INSTRUCTIONS FOR THE TASK: Your job is to return the whole listing unchanged while skipping its images.
────────────────────────────────────────
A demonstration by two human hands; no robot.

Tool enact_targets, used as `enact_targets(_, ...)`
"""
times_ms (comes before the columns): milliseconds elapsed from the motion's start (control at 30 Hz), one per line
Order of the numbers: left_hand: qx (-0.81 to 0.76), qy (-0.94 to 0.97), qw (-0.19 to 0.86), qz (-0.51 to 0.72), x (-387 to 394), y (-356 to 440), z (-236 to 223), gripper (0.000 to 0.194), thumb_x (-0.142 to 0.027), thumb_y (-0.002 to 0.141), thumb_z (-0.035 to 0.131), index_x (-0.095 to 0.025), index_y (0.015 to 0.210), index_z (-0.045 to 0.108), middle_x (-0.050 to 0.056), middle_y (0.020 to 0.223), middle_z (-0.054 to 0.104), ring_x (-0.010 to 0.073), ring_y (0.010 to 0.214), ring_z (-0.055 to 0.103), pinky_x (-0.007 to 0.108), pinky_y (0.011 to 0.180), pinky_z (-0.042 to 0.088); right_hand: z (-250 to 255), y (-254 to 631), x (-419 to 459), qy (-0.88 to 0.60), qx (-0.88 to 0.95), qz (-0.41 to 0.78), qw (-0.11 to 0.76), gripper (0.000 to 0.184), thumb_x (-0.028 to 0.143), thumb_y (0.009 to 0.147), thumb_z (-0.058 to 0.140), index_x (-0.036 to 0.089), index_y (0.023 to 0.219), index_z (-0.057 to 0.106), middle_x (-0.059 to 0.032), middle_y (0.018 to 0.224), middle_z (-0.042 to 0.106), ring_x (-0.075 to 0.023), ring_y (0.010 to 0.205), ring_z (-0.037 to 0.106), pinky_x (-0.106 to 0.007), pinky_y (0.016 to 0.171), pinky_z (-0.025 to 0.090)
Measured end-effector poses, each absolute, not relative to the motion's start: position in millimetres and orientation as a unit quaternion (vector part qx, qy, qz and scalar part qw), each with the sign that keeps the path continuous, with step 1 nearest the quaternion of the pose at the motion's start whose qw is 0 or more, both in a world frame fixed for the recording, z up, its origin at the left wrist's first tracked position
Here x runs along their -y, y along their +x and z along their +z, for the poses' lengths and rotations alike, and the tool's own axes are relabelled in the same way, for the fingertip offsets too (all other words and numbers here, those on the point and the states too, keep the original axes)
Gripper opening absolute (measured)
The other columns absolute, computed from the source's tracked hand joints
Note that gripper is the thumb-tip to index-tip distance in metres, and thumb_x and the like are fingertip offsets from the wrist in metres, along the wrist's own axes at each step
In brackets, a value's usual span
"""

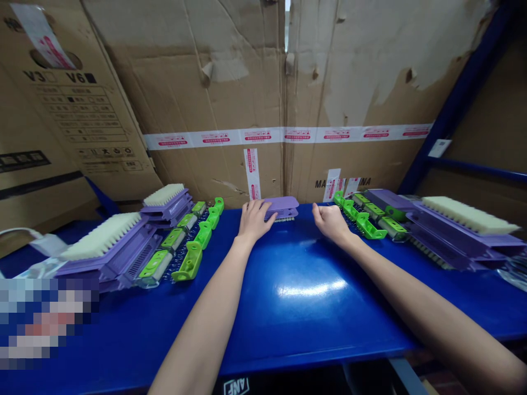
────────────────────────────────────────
EXERCISE OUTPUT:
A demonstration by two human hands; no robot.

Tool enact_targets, used as `enact_targets(_, ...)`
"""
times_ms (comes before the columns): milliseconds elapsed from the motion's start (control at 30 Hz), one per line
Order of the numbers: left_hand: qx (-0.81 to 0.76), qy (-0.94 to 0.97), qw (-0.19 to 0.86), qz (-0.51 to 0.72), x (-387 to 394), y (-356 to 440), z (-236 to 223), gripper (0.000 to 0.194), thumb_x (-0.142 to 0.027), thumb_y (-0.002 to 0.141), thumb_z (-0.035 to 0.131), index_x (-0.095 to 0.025), index_y (0.015 to 0.210), index_z (-0.045 to 0.108), middle_x (-0.050 to 0.056), middle_y (0.020 to 0.223), middle_z (-0.054 to 0.104), ring_x (-0.010 to 0.073), ring_y (0.010 to 0.214), ring_z (-0.055 to 0.103), pinky_x (-0.007 to 0.108), pinky_y (0.011 to 0.180), pinky_z (-0.042 to 0.088); right_hand: z (-250 to 255), y (-254 to 631), x (-419 to 459), qy (-0.88 to 0.60), qx (-0.88 to 0.95), qz (-0.41 to 0.78), qw (-0.11 to 0.76), gripper (0.000 to 0.184), thumb_x (-0.028 to 0.143), thumb_y (0.009 to 0.147), thumb_z (-0.058 to 0.140), index_x (-0.036 to 0.089), index_y (0.023 to 0.219), index_z (-0.057 to 0.106), middle_x (-0.059 to 0.032), middle_y (0.018 to 0.224), middle_z (-0.042 to 0.106), ring_x (-0.075 to 0.023), ring_y (0.010 to 0.205), ring_z (-0.037 to 0.106), pinky_x (-0.106 to 0.007), pinky_y (0.016 to 0.171), pinky_z (-0.025 to 0.090)
Measured end-effector poses, each absolute, not relative to the motion's start: position in millimetres and orientation as a unit quaternion (vector part qx, qy, qz and scalar part qw), each with the sign that keeps the path continuous, with step 1 nearest the quaternion of the pose at the motion's start whose qw is 0 or more, both in a world frame fixed for the recording, z up, its origin at the left wrist's first tracked position
Here x runs along their -y, y along their +x and z along their +z, for the poses' lengths and rotations alike, and the tool's own axes are relabelled in the same way, for the fingertip offsets too (all other words and numbers here, those on the point and the states too, keep the original axes)
Gripper opening absolute (measured)
The other columns absolute, computed from the source's tracked hand joints
Note that gripper is the thumb-tip to index-tip distance in metres, and thumb_x and the like are fingertip offsets from the wrist in metres, along the wrist's own axes at each step
In brackets, a value's usual span
"""

No more output is required.